Going The Distance Review

Going The Distance
Record company minion Garrett (Long) breaks up with one girl and meets wannabe journo Erin (Barrymore). They begin a whirlwind romance in NYC, but soon she must return to San Francisco. Conflicting advice ringing in their ears, the pair decide to try the long-distance thing.

by Ian Freer |
Published on
Release Date:

10 Sep 2010

Running Time:

102 minutes

Certificate:

15

Original Title:

Going The Distance

Given the plastic standard of many 2010 rom-coms — step forward Valentine’s Day, The Back-Up Plan, When In Rome — Going The Distance feels even more like a breath of fresh air, casting it in the mantle of this year’s (500) Days Of Summer as a quirky, entertaining lovefest you can get behind. It may not shake all its movie-movie roots, but it gives the impression of having one foot in real life, real relationships and real romantic dilemmas.

Most of this quality of recognition comes from Geoff La Tulippe’s script, a former entry on the Black List, Hollywood’s run-down of hottest unproduced screenplays. There is no crazy meet-cute — our couple bond over the Caterpillar arcade game and Top Gun — and no overwrought plot machinations to break them up/get them back together again. Instead, for the most part, our couple have pokey living arrangements, struggle at admittedly good jobs and angst over the pangs of being apart. This is also a rare rom-com where the characters talk about, and even have, sex.

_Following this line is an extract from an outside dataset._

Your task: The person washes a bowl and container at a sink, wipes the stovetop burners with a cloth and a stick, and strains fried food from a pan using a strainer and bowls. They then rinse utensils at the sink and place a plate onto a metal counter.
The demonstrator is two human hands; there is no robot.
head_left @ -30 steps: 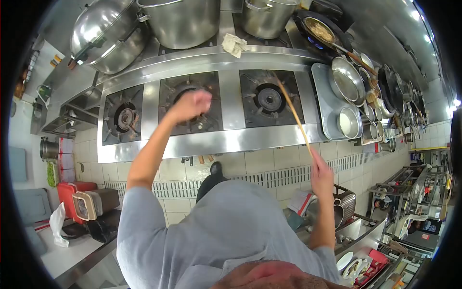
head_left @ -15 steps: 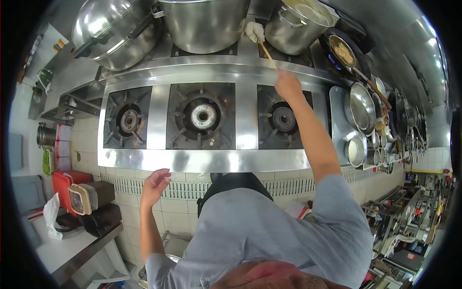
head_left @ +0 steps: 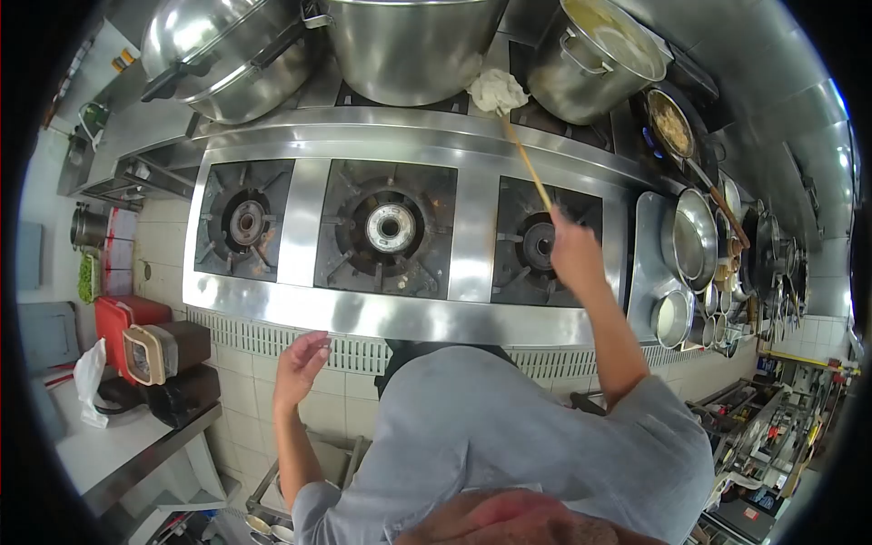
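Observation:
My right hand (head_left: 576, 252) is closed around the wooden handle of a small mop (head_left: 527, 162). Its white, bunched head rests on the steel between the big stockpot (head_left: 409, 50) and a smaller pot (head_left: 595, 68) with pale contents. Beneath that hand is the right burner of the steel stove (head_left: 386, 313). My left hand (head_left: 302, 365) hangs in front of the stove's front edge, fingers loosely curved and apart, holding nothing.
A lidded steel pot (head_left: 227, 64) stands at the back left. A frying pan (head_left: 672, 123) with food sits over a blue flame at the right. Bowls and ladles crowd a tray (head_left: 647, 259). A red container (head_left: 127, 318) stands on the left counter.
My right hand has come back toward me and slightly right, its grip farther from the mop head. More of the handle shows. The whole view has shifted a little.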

Director Nanette Burstein, best known for fizzy documentary American Teen, adds lots of -Sundance-y tics and traits, from animated title sequences, split-screens and montages to The Cure and iPhone messages popping up on screen (to prove this is a modern romance, Erin and Garrett share YouTube clips of pandas sneezing). It’s the kind of film where the hardest-working crew-member is the Music Supervisor (bravo Dana Sano!), populating the soundtrack with more guitar alt-rock than a Lauren Laverne session.

Yet the movie doesn’t go full indie, both in tone (the lame title is a clue) and its need to cling on to modern rom-com staples. Garrett (Justin Long) has a gaggle of slacker-esque Best Friends designed for a) comic relief and b) to show the sincerity of the hero, and Erin (Drew Barrymore) has a similar foil in her big sis, broadly played by Christina Applegate. Further, the film can’t resist indulging in The Gross Comedy Set-Pieces That People Will Talk About gambit kick-started by American Pie and represented here by sex-on-a-dining-room-table shenanigans.

Yet Going The Distance’s MVP’s are its two leads. An on-off pair in the real world, Long and Barrymore have an easy chemistry and make for an authentic winning couple, Long oozing charm in a rare lead and Barrymore doing her she’s-your-girfriend-but-also-your-mate thang to a tee. In addition, it’s a great showcase for one of cinema’s unsung pleasures: Drew Barrymore’s dirty cackle. Long may it ring out.

If it is at times a bit indie-by-numbers without the courage of all its convictions, this is a grittier, saltier than usual rom-com populated with laughs, smarts and a couple you can root for.